Hi there, I'm trying to do a fun project that requires the battery to fit in a round tube with a diameter of 1 in (25.4mm) and a length of 4 in (10cm). I can fit a 9v battery in this space to power my arduino, but was advised 9v batteries are not great to use.
What are my other alternatives that powers arduino sufficiently within this space?
Thanks!!!
It depends on what else is in the tube and how long you want it to run for.
Weedpharma
weedpharma:
It depends on what else is in the tube and how long you want it to run for.Weedpharma
That's the spacing allowed for the battery only, nothing else other than the battery and wires from it are in that space.
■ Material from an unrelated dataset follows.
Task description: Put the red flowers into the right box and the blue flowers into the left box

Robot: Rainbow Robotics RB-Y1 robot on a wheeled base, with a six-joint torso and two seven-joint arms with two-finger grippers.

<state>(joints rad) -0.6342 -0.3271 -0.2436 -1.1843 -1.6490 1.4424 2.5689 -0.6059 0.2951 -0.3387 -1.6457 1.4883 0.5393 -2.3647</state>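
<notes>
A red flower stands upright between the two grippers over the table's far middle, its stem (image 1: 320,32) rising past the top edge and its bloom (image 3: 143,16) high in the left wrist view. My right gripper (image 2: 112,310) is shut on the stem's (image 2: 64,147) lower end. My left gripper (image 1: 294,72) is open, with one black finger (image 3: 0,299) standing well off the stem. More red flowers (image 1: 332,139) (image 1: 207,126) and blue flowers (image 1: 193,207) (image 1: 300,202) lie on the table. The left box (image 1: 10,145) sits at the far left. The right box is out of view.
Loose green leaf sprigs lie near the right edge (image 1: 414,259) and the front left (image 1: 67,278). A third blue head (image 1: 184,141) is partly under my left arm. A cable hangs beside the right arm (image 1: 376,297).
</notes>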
As long as possible would be ideal, fully knowing that it will not be tooo long.
The length of the tube (10 cm) allows for 2 AA batteries. A lot of juice if these are 14500 Li-Ion 3.7V rechargeables. Parallel (3.7V/>4000mAh) or series (7.4V/2300mAh).
florinc:
The length of the tube (10 cm) allows for 2 AA batteries. A lot of juice if these are 14500 Li-Ion 3.7V rechargeables. Parallel (3.7V/>4000mAh) or series (7.4V/2300mAh).
Thank you, that sounds like a great way to go
Is your tube 1" internal diameter or 1" external diameter?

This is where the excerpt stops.